### Action item:
In the data below, find each line carrying the string "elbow" and copy it out.

╔══

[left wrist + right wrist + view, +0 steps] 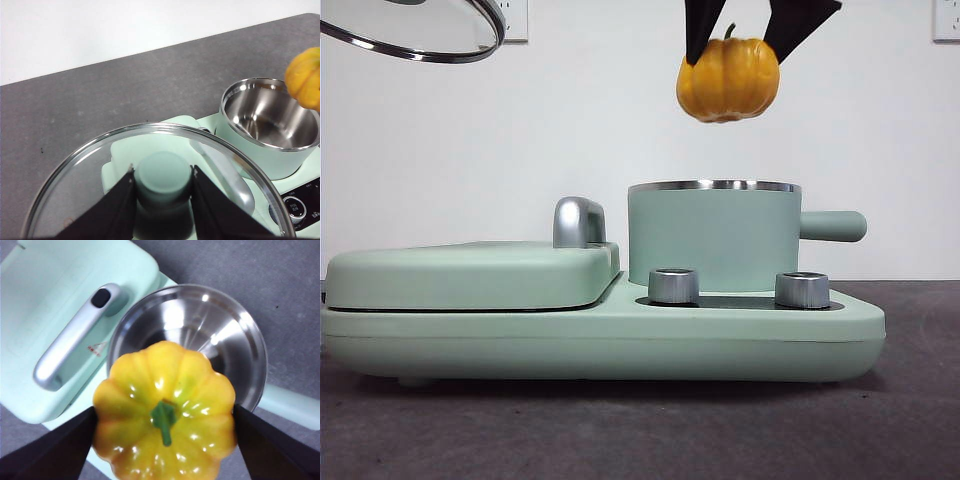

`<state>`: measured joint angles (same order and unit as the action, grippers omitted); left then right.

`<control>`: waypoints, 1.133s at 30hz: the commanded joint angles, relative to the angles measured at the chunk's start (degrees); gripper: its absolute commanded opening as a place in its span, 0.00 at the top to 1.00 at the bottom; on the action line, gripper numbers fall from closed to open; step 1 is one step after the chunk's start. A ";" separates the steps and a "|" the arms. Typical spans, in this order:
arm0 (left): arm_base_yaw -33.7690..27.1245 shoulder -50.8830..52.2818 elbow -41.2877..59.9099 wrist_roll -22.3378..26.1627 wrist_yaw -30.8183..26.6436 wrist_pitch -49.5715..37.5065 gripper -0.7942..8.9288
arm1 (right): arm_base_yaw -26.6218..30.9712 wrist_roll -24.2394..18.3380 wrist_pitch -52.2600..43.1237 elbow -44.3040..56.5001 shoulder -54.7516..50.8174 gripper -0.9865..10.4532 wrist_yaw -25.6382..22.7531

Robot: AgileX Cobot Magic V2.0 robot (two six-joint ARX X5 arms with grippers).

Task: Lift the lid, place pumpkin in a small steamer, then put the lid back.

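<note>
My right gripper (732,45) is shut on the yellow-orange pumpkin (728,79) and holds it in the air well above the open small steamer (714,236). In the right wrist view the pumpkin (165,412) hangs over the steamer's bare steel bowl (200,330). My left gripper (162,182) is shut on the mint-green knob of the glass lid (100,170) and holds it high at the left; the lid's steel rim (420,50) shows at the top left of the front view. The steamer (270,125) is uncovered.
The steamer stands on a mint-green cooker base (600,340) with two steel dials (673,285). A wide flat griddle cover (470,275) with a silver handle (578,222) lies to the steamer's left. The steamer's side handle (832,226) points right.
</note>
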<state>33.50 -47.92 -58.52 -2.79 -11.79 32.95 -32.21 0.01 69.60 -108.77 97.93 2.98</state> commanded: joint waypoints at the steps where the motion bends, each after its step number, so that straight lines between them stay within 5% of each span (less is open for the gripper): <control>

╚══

### Output below:
arm0 (left): arm_base_yaw -33.7690..27.1245 shoulder -50.8830..52.2818 elbow -41.2877..59.9099 wrist_roll -22.3378..26.1627 wrist_yaw -30.8183..26.6436 wrist_pitch -49.5715..37.5065 gripper -0.7942..8.9288
arm1 (right): arm_base_yaw -26.6218..30.9712 wrist_roll -24.2394..18.3380 wrist_pitch -52.2600..43.1237 elbow -44.3040..56.5001 shoulder -54.7516..50.8174 gripper -0.9865..10.4532 wrist_yaw -25.6382..22.7531

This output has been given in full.